TASK DETAILS =>
Return every line of the data below exactly, but do not include the images.
** DATA TO PROCESS follows **
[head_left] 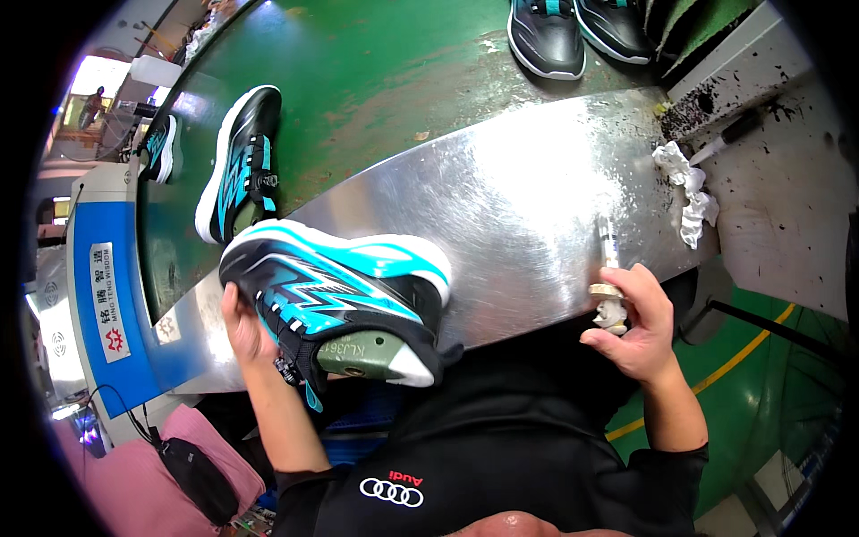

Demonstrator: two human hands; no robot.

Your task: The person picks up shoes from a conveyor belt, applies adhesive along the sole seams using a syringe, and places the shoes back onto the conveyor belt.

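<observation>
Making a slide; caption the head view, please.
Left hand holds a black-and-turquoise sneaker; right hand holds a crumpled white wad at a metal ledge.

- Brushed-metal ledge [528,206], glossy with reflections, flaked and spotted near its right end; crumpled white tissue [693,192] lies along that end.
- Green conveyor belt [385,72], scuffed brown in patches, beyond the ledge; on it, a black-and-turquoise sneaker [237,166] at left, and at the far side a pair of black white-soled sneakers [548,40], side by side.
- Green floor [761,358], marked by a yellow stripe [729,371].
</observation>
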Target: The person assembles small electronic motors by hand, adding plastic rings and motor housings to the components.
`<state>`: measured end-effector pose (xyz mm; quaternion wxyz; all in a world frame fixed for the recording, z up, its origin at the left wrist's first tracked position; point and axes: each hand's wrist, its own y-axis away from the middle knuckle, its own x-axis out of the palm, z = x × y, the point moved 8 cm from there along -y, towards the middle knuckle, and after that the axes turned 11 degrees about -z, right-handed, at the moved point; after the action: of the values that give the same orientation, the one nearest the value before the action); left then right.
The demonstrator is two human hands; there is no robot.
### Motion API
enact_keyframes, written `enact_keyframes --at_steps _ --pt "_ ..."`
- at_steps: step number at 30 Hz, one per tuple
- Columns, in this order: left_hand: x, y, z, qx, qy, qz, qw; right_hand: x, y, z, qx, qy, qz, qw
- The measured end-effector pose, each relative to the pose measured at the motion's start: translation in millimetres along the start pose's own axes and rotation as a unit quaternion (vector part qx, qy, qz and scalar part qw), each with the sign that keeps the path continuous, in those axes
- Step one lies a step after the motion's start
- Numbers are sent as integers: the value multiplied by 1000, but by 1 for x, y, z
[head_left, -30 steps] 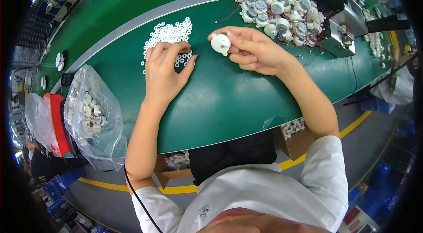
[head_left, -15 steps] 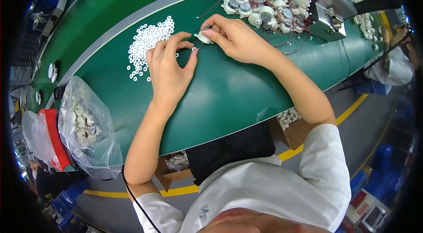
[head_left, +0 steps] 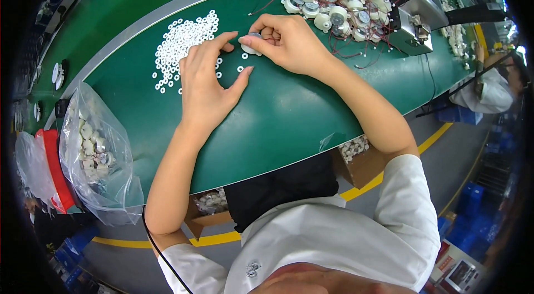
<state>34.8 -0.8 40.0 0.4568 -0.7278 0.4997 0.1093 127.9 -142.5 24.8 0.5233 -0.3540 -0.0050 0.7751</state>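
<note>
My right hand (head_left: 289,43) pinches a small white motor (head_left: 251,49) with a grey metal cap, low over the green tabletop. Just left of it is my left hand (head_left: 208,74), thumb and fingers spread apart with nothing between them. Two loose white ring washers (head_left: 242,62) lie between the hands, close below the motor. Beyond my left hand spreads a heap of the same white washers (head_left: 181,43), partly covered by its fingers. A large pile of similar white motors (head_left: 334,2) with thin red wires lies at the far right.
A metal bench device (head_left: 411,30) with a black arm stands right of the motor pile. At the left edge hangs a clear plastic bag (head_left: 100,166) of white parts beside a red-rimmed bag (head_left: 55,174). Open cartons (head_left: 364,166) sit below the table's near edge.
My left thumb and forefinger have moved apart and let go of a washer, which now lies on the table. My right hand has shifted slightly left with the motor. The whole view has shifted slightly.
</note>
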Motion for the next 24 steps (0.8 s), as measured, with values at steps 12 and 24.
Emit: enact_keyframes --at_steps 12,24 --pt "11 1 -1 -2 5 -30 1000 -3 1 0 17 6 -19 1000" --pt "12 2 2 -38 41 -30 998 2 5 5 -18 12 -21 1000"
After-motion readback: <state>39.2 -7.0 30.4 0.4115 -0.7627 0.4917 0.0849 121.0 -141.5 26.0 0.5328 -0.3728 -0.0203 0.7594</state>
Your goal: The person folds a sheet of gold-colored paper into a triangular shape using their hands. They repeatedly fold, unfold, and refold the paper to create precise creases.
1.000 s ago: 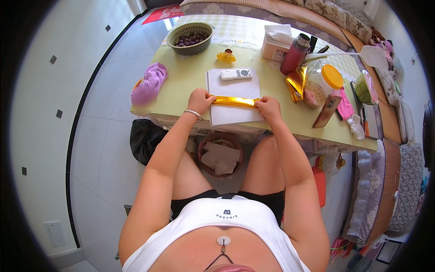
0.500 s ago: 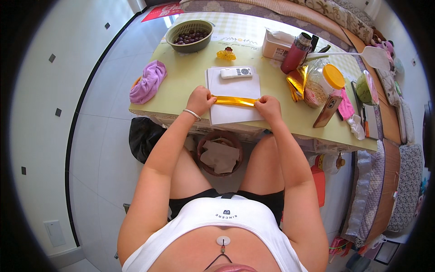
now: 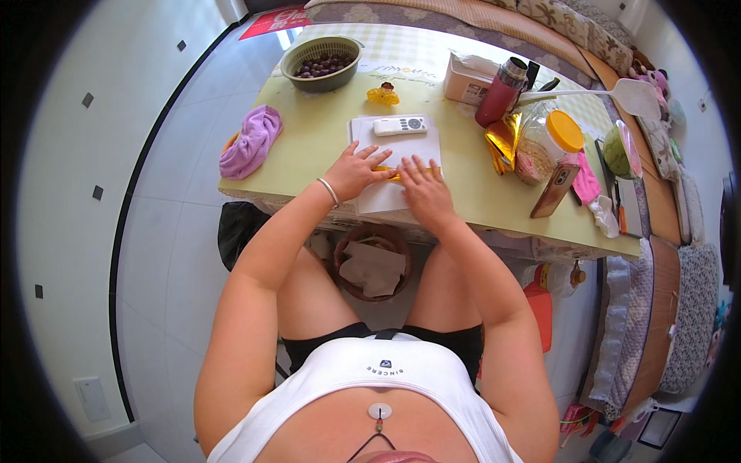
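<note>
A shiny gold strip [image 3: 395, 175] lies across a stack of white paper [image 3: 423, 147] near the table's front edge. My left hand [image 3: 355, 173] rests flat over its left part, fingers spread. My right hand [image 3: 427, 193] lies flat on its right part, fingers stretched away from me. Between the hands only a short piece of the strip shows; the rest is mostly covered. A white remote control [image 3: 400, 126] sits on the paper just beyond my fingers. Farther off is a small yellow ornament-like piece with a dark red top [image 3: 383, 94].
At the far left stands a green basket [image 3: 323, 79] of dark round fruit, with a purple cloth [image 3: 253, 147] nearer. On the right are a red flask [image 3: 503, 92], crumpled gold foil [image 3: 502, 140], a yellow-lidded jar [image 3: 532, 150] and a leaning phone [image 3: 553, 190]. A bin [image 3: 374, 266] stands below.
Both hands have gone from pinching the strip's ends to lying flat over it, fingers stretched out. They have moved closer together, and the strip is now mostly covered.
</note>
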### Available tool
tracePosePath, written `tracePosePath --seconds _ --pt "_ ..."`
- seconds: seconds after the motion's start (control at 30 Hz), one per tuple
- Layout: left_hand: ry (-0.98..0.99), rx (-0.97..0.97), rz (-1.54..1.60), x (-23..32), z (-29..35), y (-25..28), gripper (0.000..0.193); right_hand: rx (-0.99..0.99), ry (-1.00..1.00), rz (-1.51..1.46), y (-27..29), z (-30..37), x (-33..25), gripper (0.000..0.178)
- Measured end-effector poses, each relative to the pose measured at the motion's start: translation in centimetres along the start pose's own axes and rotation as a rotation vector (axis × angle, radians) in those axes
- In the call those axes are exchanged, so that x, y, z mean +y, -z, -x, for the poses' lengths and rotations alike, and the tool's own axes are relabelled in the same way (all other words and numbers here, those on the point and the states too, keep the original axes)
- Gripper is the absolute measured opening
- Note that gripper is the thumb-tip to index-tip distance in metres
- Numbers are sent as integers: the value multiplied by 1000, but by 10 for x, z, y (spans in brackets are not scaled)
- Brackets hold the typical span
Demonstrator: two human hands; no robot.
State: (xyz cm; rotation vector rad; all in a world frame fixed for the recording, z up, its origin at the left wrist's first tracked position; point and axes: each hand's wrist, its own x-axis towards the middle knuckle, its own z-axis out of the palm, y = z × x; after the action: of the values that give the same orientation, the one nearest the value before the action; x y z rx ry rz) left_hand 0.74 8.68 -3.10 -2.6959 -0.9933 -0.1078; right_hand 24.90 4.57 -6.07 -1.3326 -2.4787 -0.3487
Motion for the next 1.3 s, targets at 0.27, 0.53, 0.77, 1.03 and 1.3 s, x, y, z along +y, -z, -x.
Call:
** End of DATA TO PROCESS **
WRITTEN RESPONSE =>
[head_left] 

Demonstrator: two human hands; no robot.

Your task: The person picks up shoes from a conveyor belt, applies adhesive along the sole seams using a syringe, and places the shoes back onto the conveyor belt.

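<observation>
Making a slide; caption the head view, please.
Left hand holds a black-and-turquoise sneaker; right hand holds a crumpled white wad at a metal ledge.

- Brushed-metal ledge [528,206], glossy with reflections, flaked and spotted near its right end; crumpled white tissue [693,192] lies along that end.
- Green conveyor belt [385,72], scuffed brown in patches, beyond the ledge; on it, a black-and-turquoise sneaker [237,166] at left, and at the far side a pair of black white-soled sneakers [548,40], side by side.
- Green floor [761,358], marked by a yellow stripe [729,371].
</observation>
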Target: The person assembles small electronic motors by hand, adding plastic rings and motor housings to the components.
`<state>`: measured end-effector pose (xyz mm; quaternion wxyz; all in a world frame fixed for the recording, z up, its origin at the left wrist's first tracked position; point and axes: each hand's wrist, its own y-axis away from the middle knuckle, its own x-axis out of the palm, z = x × y, the point moved 8 cm from there along -y, towards the middle knuckle, and after that the axes turned 11 degrees about -z, right-handed, at the moved point; after the action: of the values that give the same orientation, the one nearest the value before the action); left then right.
The demonstrator is two human hands; there is no robot.
### Motion API
enact_keyframes, written `enact_keyframes --at_steps _ --pt "_ ..."`
- at_steps: step number at 30 Hz, one per tuple
- Columns, in this order: left_hand: x, y, z, qx, qy, qz, qw; right_hand: x, y, z, qx, qy, qz, qw
- The measured end-effector pose, each relative to the pose measured at the motion's start: translation in millimetres along the start pose's own axes and rotation as a unit quaternion (vector part qx, qy, qz and scalar part qw), each with the sign that keeps the path continuous, in those axes
- Step one lies a step after the motion's start
- Numbers are sent as integers: the value multiplied by 1000, but by 1 for x, y, z
[head_left, -30 steps] 
[head_left, -15 steps] 
[head_left, +0 steps] 
<state>34.8 -0.8 40.0 0.4568 -0.7278 0.4997 0.1093 127.9 -142.5 24.8 0.5233 -0.3540 -0.0050 0.7751</state>
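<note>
My right hand (head_left: 289,43) pinches a small white motor (head_left: 251,49) with a grey metal cap, low over the green tabletop. Just left of it is my left hand (head_left: 208,74), thumb and fingers spread apart with nothing between them. Two loose white ring washers (head_left: 242,62) lie between the hands, close below the motor. Beyond my left hand spreads a heap of the same white washers (head_left: 181,43), partly covered by its fingers. A large pile of similar white motors (head_left: 334,2) with thin red wires lies at the far right.
A metal bench device (head_left: 411,30) with a black arm stands right of the motor pile. At the left edge hangs a clear plastic bag (head_left: 100,166) of white parts beside a red-rimmed bag (head_left: 55,174). Open cartons (head_left: 364,166) sit below the table's near edge.
My left thumb and forefinger have moved apart and let go of a washer, which now lies on the table. My right hand has shifted slightly left with the motor. The whole view has shifted slightly.
</note>
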Motion for the next 24 steps (0.8 s), as measured, with values at steps 12 and 24.
Emit: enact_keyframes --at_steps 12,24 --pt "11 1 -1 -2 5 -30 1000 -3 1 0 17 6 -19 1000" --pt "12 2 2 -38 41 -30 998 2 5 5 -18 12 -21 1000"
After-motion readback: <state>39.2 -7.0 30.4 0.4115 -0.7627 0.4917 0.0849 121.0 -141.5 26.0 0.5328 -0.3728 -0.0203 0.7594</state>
Your goal: The person folds a sheet of gold-colored paper into a triangular shape using their hands. They repeatedly fold, unfold, and refold the paper to create precise creases.
1.000 s ago: 
0.500 s ago: 
now: 
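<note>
A shiny gold strip [image 3: 395, 175] lies across a stack of white paper [image 3: 423, 147] near the table's front edge. My left hand [image 3: 355, 173] rests flat over its left part, fingers spread. My right hand [image 3: 427, 193] lies flat on its right part, fingers stretched away from me. Between the hands only a short piece of the strip shows; the rest is mostly covered. A white remote control [image 3: 400, 126] sits on the paper just beyond my fingers. Farther off is a small yellow ornament-like piece with a dark red top [image 3: 383, 94].
At the far left stands a green basket [image 3: 323, 79] of dark round fruit, with a purple cloth [image 3: 253, 147] nearer. On the right are a red flask [image 3: 503, 92], crumpled gold foil [image 3: 502, 140], a yellow-lidded jar [image 3: 532, 150] and a leaning phone [image 3: 553, 190]. A bin [image 3: 374, 266] stands below.
Both hands have gone from pinching the strip's ends to lying flat over it, fingers stretched out. They have moved closer together, and the strip is now mostly covered.
</note>
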### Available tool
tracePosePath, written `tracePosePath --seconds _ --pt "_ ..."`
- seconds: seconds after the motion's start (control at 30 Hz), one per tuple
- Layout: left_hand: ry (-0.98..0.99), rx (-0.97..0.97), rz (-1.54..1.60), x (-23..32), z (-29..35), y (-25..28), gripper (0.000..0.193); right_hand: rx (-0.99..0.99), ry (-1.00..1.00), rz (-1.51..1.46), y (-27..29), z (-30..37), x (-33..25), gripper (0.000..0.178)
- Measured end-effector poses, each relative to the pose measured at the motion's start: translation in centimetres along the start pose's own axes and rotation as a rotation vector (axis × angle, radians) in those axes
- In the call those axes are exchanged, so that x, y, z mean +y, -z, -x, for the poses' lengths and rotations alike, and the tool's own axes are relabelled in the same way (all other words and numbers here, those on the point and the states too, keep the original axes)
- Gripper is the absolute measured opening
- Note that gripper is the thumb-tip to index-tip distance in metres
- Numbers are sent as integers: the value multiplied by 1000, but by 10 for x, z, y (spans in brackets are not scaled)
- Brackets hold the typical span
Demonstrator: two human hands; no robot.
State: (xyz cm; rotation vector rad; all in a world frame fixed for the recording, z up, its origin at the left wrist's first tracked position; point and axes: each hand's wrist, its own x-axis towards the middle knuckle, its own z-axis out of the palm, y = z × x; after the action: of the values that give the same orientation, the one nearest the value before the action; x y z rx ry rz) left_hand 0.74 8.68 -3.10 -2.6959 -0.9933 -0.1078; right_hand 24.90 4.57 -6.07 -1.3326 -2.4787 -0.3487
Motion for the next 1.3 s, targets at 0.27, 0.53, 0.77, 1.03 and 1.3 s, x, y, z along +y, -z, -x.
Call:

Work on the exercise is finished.